If they read them, they will be doing so to try to understand the origins & consequences of this collective psychosis in the USA body politic.

Van Harvey said...

Uncle Carby,
Aside from their perhaps not having much faith in mideast peace anytime soon, what is it you are worried they are going to do about it? Leave you behind?

When I compare them to... oh, say, the Algore global warming crowd whose faith is just as fervent, but who are actively trying to DO something to our actual lives and liberties based on their factualy fradulent fantasies... the left behinders don't leave me all that troubled.

Anonymous said...

tillurdizzy -
Your post says pretty much what I tried to say last Sunday, except you said it much better!

Oh, and is this a "good sign", or what?
While in a store yesterday, I happened to glance at a man with a very full head of very gray hair, and a long, braided ponytail. Right away, my brain assumed he was wearing a Coon-skin cap! (Not sure what this means....)

Van Harvey said...

River Cocytus said "... It partly comes from the idea of establishing the New Jerusalem on earth w/ our own hands. You would actually have to be crazy to try."

Yeah, not seeing that being a real factor anywhere anytime soon.

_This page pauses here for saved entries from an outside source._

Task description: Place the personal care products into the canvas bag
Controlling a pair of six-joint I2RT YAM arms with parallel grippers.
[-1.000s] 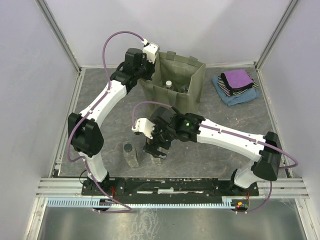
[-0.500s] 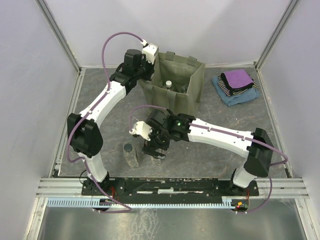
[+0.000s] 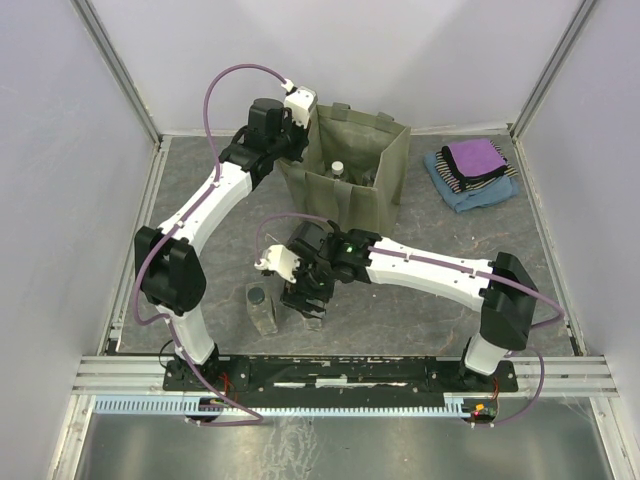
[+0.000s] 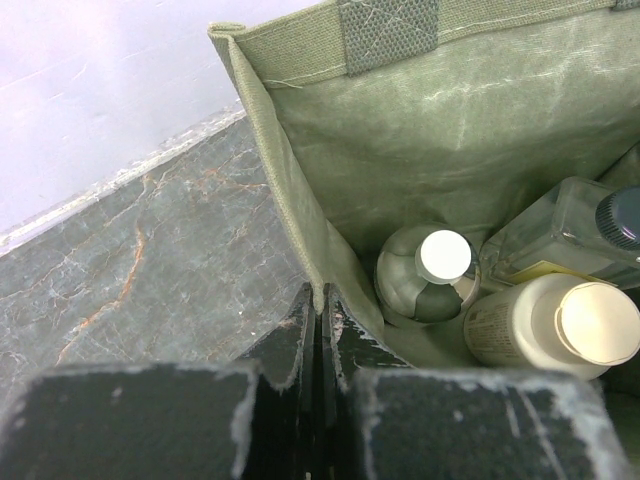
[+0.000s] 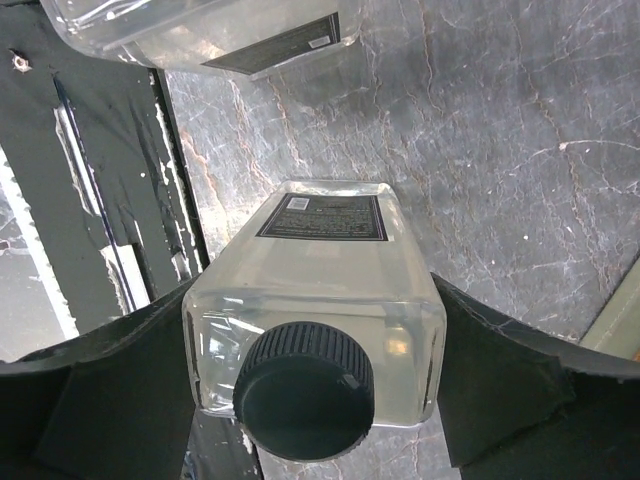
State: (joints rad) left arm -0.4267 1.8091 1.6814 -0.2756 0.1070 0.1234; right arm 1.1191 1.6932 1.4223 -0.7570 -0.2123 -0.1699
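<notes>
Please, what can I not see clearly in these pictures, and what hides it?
Top view: the right gripper covers most of the bottle under it.
Right wrist view: the top edge cuts off the second bottle; label print is too small to read.
Left wrist view: the right edge cuts off the clear bottle inside the canvas bag.
Top view: the bag's walls hide most of its contents.

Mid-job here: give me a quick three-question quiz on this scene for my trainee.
1. True or false: the left end effector is pinching the rim of the canvas bag.
2. How many containers show inside the bag in the left wrist view?
3. What sits between the fingers of the right end effector? A) nothing B) a clear dark-capped bottle C) a spoon
Key: 1 true; 2 three; 3 B.
</notes>
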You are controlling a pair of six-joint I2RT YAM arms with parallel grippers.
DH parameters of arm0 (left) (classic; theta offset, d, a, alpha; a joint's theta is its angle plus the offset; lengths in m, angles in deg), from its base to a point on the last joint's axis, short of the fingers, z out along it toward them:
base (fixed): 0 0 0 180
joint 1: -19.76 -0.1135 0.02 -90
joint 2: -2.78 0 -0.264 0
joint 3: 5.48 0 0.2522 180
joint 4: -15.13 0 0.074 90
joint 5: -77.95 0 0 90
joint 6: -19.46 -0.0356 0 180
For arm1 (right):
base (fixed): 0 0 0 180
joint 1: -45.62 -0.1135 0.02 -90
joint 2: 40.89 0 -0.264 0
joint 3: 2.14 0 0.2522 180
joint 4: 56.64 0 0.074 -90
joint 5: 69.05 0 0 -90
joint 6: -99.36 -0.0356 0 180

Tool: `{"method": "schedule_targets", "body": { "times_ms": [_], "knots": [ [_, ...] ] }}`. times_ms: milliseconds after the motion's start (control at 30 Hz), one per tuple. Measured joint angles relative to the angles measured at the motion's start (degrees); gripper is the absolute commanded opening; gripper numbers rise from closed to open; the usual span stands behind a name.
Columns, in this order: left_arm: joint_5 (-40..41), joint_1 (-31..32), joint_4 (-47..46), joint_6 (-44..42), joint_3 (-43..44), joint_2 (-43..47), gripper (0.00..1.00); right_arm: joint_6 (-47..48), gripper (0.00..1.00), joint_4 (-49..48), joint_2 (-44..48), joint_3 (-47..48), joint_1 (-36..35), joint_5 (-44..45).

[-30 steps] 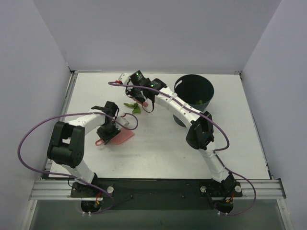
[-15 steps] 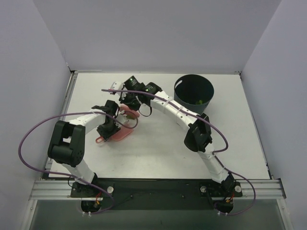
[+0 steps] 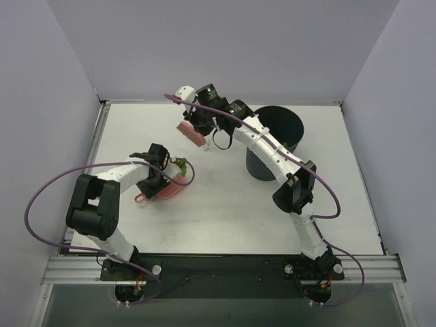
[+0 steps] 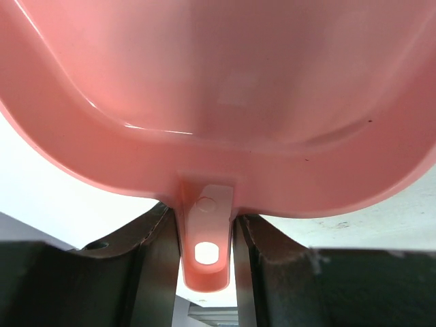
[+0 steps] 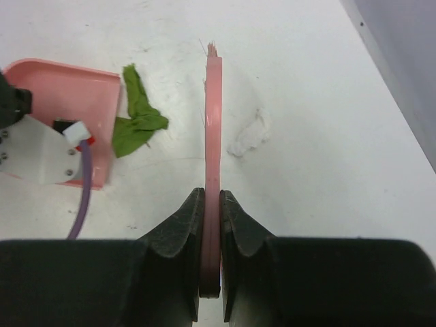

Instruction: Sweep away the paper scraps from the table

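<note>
- My left pincer (image 4: pixel 208 272) is clenched on the handle tab of the pink dustpan (image 4: pixel 218 82). In its wrist camera the tab sits squeezed between the two dark fingers and the pan body fills the rest of the view.
- From overhead, the dustpan lies low on the left half of the white counter (image 3: pixel 225 218), with its handle pointing towards the near-left.
- My right pincer (image 5: pixel 212 197) is grasping the pink brush (image 5: pixel 213 122). Its wrist camera sees the brush edge-on as a thin upright strip running away from the fingers.
- I cannot tell whether the brush tip touches the counter.
- A green paper scrap (image 5: pixel 139 122) lies crumpled right against the dustpan's edge, left of the brush in the right wrist camera. I cannot tell whether any of it rests on the pan's lip.
- A white paper scrap (image 5: pixel 248 139) lies on the counter just beside the brush, on its right.
- Overhead, the brush is well apart from the dustpan, out towards the far edge of the counter.
- A dark round bin (image 3: pixel 253 167) stands on the far right of the counter, partly behind my right arm.
</note>
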Motion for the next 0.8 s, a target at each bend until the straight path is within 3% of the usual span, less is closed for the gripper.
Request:
{"method": "schedule_targets", "body": {
  "times_ms": [133, 400, 800],
  "knots": [
    [2.34, 0.2, 0.2, -1.16, -0.5, 1.03, 0.0, 1.03, 0.0, -0.42, -0.22, 0.07, 2.03, 2.21],
    [6.82, 0.17, 3.41, -6.19, -6.62, 8.57, 0.0, 2.8, 0.0, -0.5, -5.6, 0.74, -1.49, 3.21],
    [5.86, 0.0, 9.18, -6.75, 0.24, -1.05, 0.0, 1.07, 0.0, 1.14, -7.72, -0.46, -7.1, -2.43]
  ]
}}
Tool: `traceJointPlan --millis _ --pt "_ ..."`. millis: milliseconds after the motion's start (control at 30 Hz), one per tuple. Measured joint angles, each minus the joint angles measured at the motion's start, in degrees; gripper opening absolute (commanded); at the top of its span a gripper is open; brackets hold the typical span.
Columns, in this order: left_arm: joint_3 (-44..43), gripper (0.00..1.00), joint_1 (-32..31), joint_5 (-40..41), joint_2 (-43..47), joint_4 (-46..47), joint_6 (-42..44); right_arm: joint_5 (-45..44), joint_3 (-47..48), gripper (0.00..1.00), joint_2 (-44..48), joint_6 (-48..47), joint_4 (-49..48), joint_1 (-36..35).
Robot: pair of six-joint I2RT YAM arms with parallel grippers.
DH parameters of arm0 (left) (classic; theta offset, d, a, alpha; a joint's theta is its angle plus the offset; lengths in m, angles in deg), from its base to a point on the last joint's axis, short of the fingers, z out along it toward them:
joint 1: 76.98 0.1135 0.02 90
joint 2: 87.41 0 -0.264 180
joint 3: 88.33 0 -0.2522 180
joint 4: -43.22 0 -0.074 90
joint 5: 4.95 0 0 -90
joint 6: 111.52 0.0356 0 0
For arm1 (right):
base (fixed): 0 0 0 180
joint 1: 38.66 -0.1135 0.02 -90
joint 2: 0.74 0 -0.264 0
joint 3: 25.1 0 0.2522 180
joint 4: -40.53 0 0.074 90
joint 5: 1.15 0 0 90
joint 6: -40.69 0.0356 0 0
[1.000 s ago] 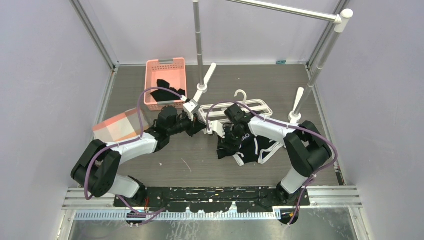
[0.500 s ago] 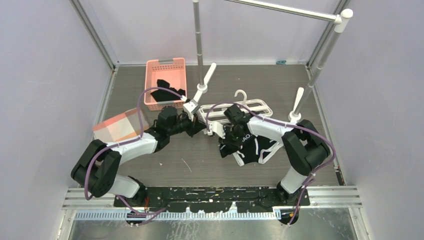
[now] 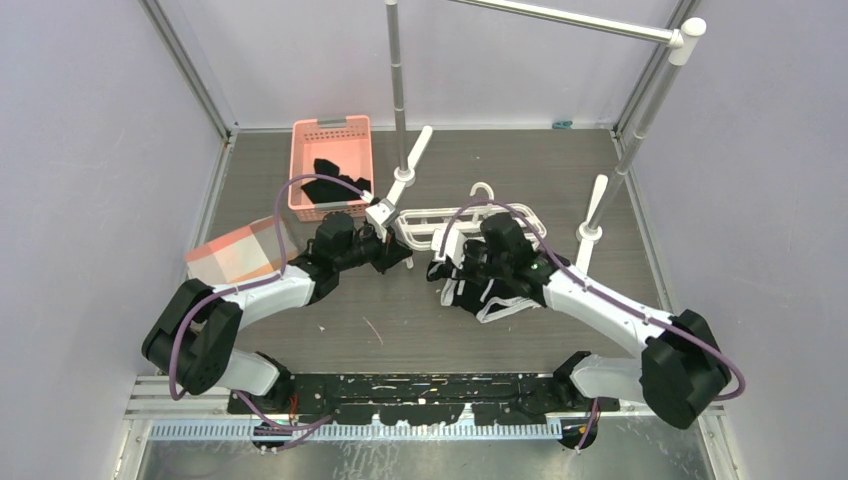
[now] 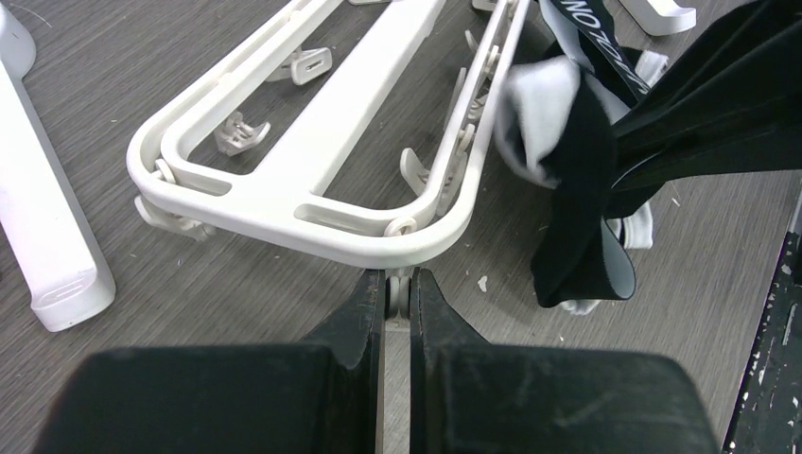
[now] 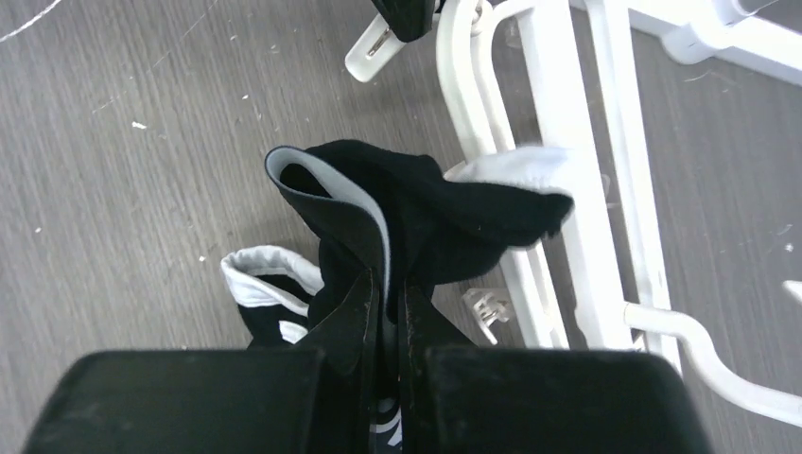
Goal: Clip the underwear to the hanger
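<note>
The white hanger (image 3: pixel 440 222) lies flat on the table between the two arms. My left gripper (image 3: pixel 403 258) is at its rounded left end, shut on a small clip (image 4: pixel 398 295) under the frame (image 4: pixel 284 203). The underwear (image 3: pixel 492 296), black with white piping and lettering, lies bunched against the hanger's near rail. My right gripper (image 3: pixel 447 272) is shut on a raised fold of the underwear (image 5: pixel 416 208), jaws (image 5: pixel 388 293) pressed together on the fabric. In the left wrist view the lifted fold (image 4: pixel 577 180) hangs just right of the frame.
A pink basket (image 3: pixel 331 150) holding black garments (image 3: pixel 335 182) stands behind the left arm. The grey rail stand's posts (image 3: pixel 397 90) and white feet (image 3: pixel 595 205) flank the hanger. A translucent orange box (image 3: pixel 235 252) sits at the left. The right arm's elbow (image 3: pixel 680 360) is near the right front.
My right gripper has shut on the underwear and pulled a fold up by the hanger's near rail, its elbow swinging out to the near right. The left gripper has stayed on the clip.
</note>
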Motion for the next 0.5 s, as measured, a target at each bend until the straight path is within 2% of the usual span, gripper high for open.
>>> traceJointPlan --millis 167,233,333,400,500 --pt "0.0 0.0 0.0 0.0 0.0 0.0 0.0 -5.4 -9.0 0.16 2.1 1.4 -11.5 -4.7" --pt "0.0 0.0 0.0 0.0 0.0 0.0 0.0 -7.9 -9.6 0.2 -0.2 0.5 -11.6 -6.9" --pt "0.0 0.0 0.0 0.1 0.0 0.0 0.0 -10.6 -9.5 0.31 -4.2 -1.0 -11.3 -9.5" --pt "0.0 0.0 0.0 0.1 0.0 0.0 0.0 -11.2 -9.5 0.4 -5.6 -2.0 -10.1 -10.4" --pt "0.0 0.0 0.0 0.1 0.0 0.0 0.0 -10.8 -9.4 0.46 -5.8 -2.9 -8.1 -10.8"
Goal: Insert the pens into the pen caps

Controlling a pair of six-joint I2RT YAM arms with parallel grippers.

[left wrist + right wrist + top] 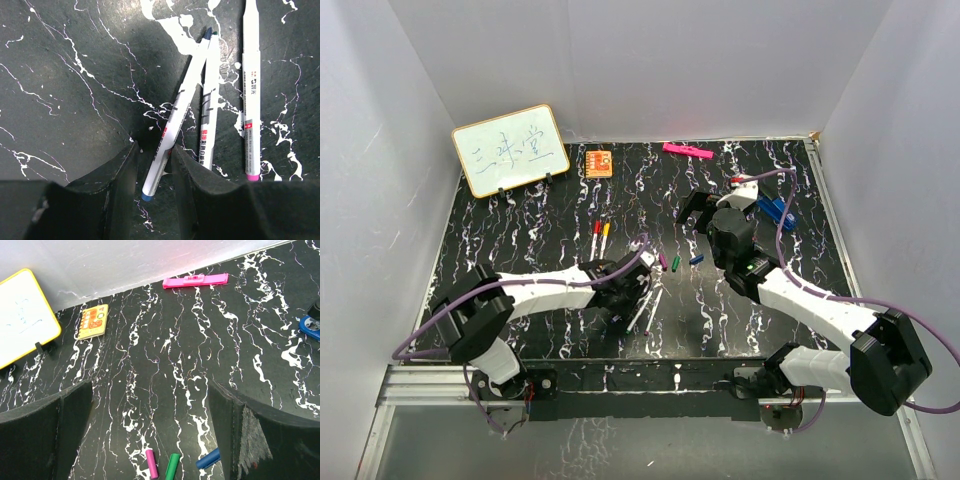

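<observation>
Three white pens lie together in the left wrist view: a blue-ended pen [172,125], a green-tipped pen [209,110] and a pink-ended pen [250,100]. My left gripper [152,150] is low over the table and open. Its jaws straddle the rear part of the blue-ended pen, with a gap on the left side. The red pen [595,235] and yellow pen [605,234] lie further back. My right gripper [149,387] is wide open and empty above the table. The purple cap [151,463], green cap [172,466] and blue cap [208,458] lie below it. I cannot make out red or yellow caps.
A whiteboard [510,150] stands at the back left, with an orange card [599,162] beside it. A flat pink bar [686,150] lies at the back wall. Blue clip pieces [775,208] sit right of my right gripper [698,212]. White walls close in three sides.
</observation>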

The last time anyone tried to make a real go of that plan, it was those johnny come lately settlers, the Pilgrims at Plymouth Rock... seems like something good managed to come of that folly - reality unhindered, usually has a way of rubbing off the foolishness that may encrust the good intentions & leaving behind a polished gem.

Still... not a lot of opportunities for that new world stuff left. Maybe they'll have another go when Mars opens up for business?

Anonymous said...

Hi, Bob. I recently finished Heather MacDonald's book The Burden of Bad Ideas: How Modern Intellectuals Misshape Our Society. If you want some spectacular examples of mind parasites at work, read this book.

Anonymous said...

interesting longish clear-minded post on Chicagoboyz that articulates the arrogance of this constant "test pilot" fiddling with social forms. A lot of the fiddling comes from some idea of right/fairness/justice, inchoate and full of booby-traps. The new The Elements of Justice by David Schmidtz is something I'm enjoying in that regard, looking at what we can and cannot do to further "justice," the purpose of which is to foster healthy and authentic relationship and willing cooperation in a social world. I think it's going to be an important book.

Van Harvey said...

Dilys said "...the arrogance of this constant "test pilot" fiddling with social forms. A lot of the fiddling comes from some idea of right/fairness/justice, inchoate and full of booby-traps..."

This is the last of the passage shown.